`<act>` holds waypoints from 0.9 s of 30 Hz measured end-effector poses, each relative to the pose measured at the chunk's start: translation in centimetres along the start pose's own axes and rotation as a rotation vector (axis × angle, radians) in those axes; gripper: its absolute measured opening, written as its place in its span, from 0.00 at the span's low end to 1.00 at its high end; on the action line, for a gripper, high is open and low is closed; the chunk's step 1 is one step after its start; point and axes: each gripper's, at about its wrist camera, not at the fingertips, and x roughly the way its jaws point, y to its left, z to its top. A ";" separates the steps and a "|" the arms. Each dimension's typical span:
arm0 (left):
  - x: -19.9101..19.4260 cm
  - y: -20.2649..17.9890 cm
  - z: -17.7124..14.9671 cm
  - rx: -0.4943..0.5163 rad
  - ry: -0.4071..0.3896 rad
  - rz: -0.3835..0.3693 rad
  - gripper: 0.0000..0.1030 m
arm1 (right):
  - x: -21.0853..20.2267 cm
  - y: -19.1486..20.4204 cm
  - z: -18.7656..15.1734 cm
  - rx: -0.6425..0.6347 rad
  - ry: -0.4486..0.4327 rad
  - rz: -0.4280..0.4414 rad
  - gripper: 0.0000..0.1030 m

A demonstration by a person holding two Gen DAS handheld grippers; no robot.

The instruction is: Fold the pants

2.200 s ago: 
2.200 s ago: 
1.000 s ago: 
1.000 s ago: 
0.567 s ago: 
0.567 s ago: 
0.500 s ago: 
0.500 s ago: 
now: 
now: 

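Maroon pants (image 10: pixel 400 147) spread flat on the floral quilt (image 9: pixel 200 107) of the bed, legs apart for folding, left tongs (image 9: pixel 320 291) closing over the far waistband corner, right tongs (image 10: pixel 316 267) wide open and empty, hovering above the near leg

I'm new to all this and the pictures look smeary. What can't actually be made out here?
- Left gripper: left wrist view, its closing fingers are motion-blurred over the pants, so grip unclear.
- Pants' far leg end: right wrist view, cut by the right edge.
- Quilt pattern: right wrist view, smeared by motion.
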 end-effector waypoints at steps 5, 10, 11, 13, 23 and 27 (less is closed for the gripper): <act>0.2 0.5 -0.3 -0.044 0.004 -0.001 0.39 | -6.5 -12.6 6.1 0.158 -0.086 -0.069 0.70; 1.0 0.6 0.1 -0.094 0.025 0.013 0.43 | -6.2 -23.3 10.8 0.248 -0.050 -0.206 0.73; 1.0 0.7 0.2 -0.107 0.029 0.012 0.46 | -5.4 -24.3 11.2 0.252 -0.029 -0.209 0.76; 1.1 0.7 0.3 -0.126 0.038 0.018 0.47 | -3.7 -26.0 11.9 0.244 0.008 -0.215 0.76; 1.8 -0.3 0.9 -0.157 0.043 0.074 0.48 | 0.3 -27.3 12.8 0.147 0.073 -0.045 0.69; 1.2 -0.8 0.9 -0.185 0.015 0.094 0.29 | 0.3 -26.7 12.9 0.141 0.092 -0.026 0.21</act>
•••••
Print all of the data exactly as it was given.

◆ Result of the task ◆
`<act>` holds waypoints from 0.9 s of 30 Hz measured end-effector poses, each relative to the pose measured at the chunk's start: translation in centimetres along the start pose's own axes and rotation as a rotation vector (axis × angle, radians) in those axes; gripper: its absolute measured opening, written as its place in its span, from 0.00 at the span's low end to 1.00 at its high end; on the action line, for a gripper, high is open and low is closed; the chunk's step 1 is one step after its start; point and axes: each gripper's, at about its wrist camera, not at the fingertips, and x roughly the way its jaws point, y to its left, z to its top. A ";" separates the steps and a "|" the arms. Each dimension's typical span:
arm0 (left):
  - x: -19.9101..19.4260 cm
  - y: -20.2649..17.9890 cm
  - z: -17.7124..14.9671 cm
  - rx: -0.4943..0.5163 rad
  - ry: -0.4071..0.3896 rad
  - rz: -0.3835..0.3693 rad
  - gripper: 0.0000..0.1030 m
arm1 (right):
  - x: -21.0853..20.2267 cm
  - y: -19.1486..20.4204 cm
  - z: -18.7656..15.1734 cm
  - rx: -0.6425..0.6347 rad
  - ry: -0.4486..0.4327 rad
  - rz: -0.4280..0.4414 rad
  - gripper: 0.0000..0.1030 m

A demonstration by a person holding two Gen DAS handheld grippers; no robot.

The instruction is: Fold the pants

2.200 s ago: 
2.200 s ago: 
1.000 s ago: 
1.000 s ago: 
0.567 s ago: 
0.567 s ago: 
0.500 s ago: 
0.500 s ago: 
now: 
now: 

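Maroon pants (image 10: pixel 400 147) spread flat on the floral quilt (image 9: pixel 200 107) of the bed, legs apart for folding, left tongs (image 9: pixel 320 291) closing over the far waistband corner, right tongs (image 10: pixel 316 267) wide open and empty, hovering above the near leg

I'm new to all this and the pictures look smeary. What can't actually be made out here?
- Left gripper: left wrist view, its closing fingers are motion-blurred over the pants, so grip unclear.
- Pants' far leg end: right wrist view, cut by the right edge.
- Quilt pattern: right wrist view, smeared by motion.
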 end-effector waypoints at steps 5, 10, 11, 13, 23 and 27 (less is closed for the gripper): <act>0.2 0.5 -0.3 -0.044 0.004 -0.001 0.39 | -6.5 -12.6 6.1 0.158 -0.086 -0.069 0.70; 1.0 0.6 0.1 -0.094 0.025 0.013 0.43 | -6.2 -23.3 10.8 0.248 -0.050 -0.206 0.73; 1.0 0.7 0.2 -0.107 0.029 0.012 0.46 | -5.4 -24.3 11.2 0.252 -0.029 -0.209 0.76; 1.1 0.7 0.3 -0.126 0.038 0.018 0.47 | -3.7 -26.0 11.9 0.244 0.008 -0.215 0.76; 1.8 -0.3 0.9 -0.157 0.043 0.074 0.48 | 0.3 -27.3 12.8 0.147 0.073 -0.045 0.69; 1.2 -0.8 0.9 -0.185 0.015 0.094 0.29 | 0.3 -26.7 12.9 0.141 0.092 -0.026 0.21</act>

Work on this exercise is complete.